*TASK PROMPT*
Look for the string "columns" in the listing below and copy every line in which it appears.

*SOURCE MATERIAL*
§ §
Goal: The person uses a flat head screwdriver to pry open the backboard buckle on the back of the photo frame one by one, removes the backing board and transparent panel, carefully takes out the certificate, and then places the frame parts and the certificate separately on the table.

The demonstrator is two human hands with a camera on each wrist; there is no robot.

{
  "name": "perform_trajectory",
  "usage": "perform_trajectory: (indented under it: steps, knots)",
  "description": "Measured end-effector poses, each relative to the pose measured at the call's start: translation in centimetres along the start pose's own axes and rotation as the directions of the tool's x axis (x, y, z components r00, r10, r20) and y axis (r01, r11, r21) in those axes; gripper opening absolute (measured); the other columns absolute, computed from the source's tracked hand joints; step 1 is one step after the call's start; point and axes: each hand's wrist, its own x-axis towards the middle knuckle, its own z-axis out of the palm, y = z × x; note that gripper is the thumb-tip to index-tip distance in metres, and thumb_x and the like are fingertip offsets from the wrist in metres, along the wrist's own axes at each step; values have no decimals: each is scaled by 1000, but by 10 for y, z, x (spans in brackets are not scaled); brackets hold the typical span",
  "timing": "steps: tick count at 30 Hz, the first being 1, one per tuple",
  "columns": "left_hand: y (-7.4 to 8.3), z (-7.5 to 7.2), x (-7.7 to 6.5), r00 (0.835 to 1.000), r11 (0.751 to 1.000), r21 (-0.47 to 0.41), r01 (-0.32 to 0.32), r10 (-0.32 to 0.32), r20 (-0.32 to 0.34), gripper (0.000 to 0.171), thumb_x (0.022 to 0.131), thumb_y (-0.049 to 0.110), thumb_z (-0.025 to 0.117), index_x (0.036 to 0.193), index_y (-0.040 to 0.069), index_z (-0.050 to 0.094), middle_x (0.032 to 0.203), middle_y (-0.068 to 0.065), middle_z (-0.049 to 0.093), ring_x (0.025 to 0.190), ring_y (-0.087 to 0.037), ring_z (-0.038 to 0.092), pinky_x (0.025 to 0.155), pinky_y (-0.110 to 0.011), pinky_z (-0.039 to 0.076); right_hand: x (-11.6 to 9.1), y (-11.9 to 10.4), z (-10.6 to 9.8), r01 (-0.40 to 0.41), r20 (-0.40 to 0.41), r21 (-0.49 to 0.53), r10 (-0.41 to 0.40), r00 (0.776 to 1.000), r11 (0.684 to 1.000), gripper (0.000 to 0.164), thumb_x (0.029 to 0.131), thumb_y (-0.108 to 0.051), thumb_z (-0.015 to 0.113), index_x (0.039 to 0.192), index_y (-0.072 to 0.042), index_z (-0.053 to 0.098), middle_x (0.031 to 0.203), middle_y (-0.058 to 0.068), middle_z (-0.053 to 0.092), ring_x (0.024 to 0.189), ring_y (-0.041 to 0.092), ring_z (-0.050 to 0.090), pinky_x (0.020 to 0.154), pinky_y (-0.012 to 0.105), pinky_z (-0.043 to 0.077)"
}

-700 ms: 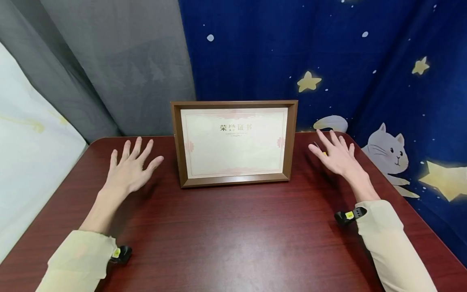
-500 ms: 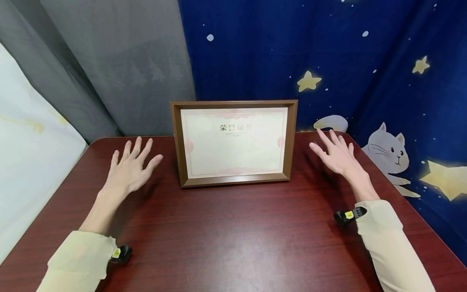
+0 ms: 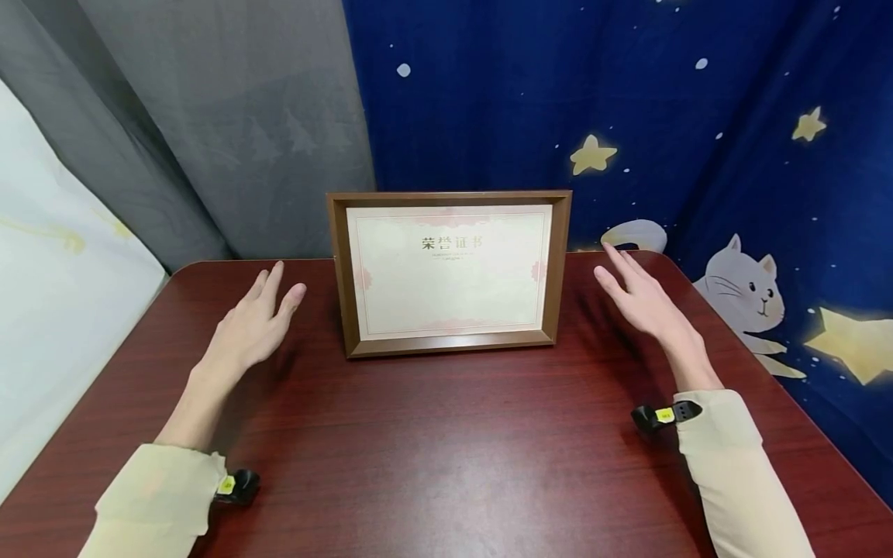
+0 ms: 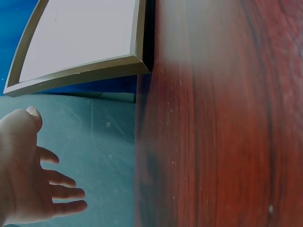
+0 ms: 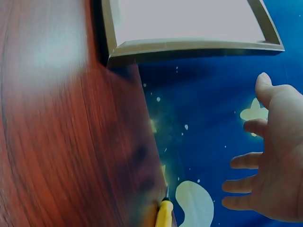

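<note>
From my head view I have a brown rectangular wooden picture frame (image 3: 449,342) standing on its long lower edge at the far middle of the dark red wood-grain counter (image 3: 446,442). Inside it I see a cream paper certificate (image 3: 449,294) with pink trim and gold lettering, facing the near side.

On the left, the left hand (image 3: 247,329) is raised over the counter, its fingers extended and its thumb standing apart from them, near the frame's left side but not touching it. On the right, the right hand (image 3: 645,302) matches it, fingers extended, thumb apart, clear of the frame's right side. Both come in from the near side in pale cream sleeves (image 3: 725,457).

My right wrist view gives me a yellow-handled tool (image 5: 164,215) by the counter's far right edge. A grey curtain (image 3: 230,116) hangs far left, beside a blue star-patterned curtain (image 3: 488,93) reaching far right.
</note>
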Motion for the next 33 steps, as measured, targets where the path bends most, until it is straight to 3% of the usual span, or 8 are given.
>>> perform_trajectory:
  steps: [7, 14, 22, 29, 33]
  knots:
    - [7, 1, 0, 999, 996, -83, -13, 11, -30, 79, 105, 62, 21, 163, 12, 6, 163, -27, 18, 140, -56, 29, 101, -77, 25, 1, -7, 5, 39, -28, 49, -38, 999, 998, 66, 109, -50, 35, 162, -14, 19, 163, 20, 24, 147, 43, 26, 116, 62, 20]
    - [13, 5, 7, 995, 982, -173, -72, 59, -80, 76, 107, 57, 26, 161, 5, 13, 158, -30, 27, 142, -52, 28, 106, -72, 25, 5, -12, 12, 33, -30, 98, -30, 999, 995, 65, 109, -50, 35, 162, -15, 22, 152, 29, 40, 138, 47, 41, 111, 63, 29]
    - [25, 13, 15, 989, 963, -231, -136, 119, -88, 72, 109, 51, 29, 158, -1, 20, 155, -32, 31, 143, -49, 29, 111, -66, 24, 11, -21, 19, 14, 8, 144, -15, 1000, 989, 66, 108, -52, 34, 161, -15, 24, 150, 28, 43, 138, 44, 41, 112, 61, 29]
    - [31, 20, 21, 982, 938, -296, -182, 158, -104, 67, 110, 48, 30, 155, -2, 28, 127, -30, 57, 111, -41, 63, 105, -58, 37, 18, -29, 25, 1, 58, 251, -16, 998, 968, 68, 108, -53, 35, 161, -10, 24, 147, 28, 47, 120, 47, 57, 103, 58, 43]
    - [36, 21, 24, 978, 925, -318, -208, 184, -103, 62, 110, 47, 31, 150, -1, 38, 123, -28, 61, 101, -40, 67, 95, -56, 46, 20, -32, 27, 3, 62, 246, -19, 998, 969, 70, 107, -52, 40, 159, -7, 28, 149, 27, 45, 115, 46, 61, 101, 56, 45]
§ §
*EXERCISE RESPONSE*
  "description": "Measured end-effector poses, each relative to the pose measured at the call's start: translation in centimetres along the start pose's own axes and rotation as the directions of the tool's x axis (x, y, z components r00, r10, r20) and y axis (r01, r11, r21) in those axes; gripper opening absolute (measured); the other columns absolute, computed from the source's tracked hand joints; step 1 is one step after the call's start; point and axes: each hand's wrist, its own x-axis towards the middle knuckle, its own z-axis out of the palm, y = z × x; note that gripper is the thumb-tip to index-tip distance in metres, and thumb_x and the like are fingertip offsets from the wrist in metres, along the wrist's own axes at each step; values have no decimals: each is scaled by 1000, but by 10 for y, z, x (spans in brackets are not scaled); brackets hold the typical span",
  "columns": "left_hand: y (-7.4 to 8.3), z (-7.5 to 7.2), x (-7.7 to 6.5), r00 (0.835 to 1.000), r11 (0.751 to 1.000), r21 (-0.47 to 0.41), r01 (-0.32 to 0.32), r10 (-0.32 to 0.32), r20 (-0.32 to 0.34), gripper (0.000 to 0.171), thumb_x (0.022 to 0.131), thumb_y (-0.049 to 0.110), thumb_z (-0.025 to 0.117), index_x (0.036 to 0.193), index_y (-0.040 to 0.069), index_z (-0.050 to 0.094), middle_x (0.032 to 0.203), middle_y (-0.068 to 0.065), middle_z (-0.049 to 0.093), ring_x (0.025 to 0.190), ring_y (-0.087 to 0.037), ring_z (-0.038 to 0.092), pinky_x (0.025 to 0.155), pinky_y (-0.110 to 0.011), pinky_z (-0.039 to 0.076); right_hand: x (-11.6 to 9.1), y (-11.9 to 10.4), z (-10.6 to 9.8), r01 (-0.40 to 0.41), r20 (-0.40 to 0.41), r21 (-0.49 to 0.53), r10 (-0.41 to 0.40), r00 (0.776 to 1.000), r11 (0.684 to 1.000), gripper (0.000 to 0.164), thumb_x (0.029 to 0.131), thumb_y (-0.108 to 0.051), thumb_z (-0.015 to 0.113), index_x (0.039 to 0.192), index_y (-0.072 to 0.042), index_z (-0.053 to 0.098), middle_x (0.031 to 0.203), middle_y (-0.058 to 0.068), middle_z (-0.053 to 0.092), ring_x (0.024 to 0.189), ring_y (-0.041 to 0.092), ring_z (-0.050 to 0.090), pinky_x (0.020 to 0.154), pinky_y (-0.012 to 0.105), pinky_z (-0.043 to 0.077)"

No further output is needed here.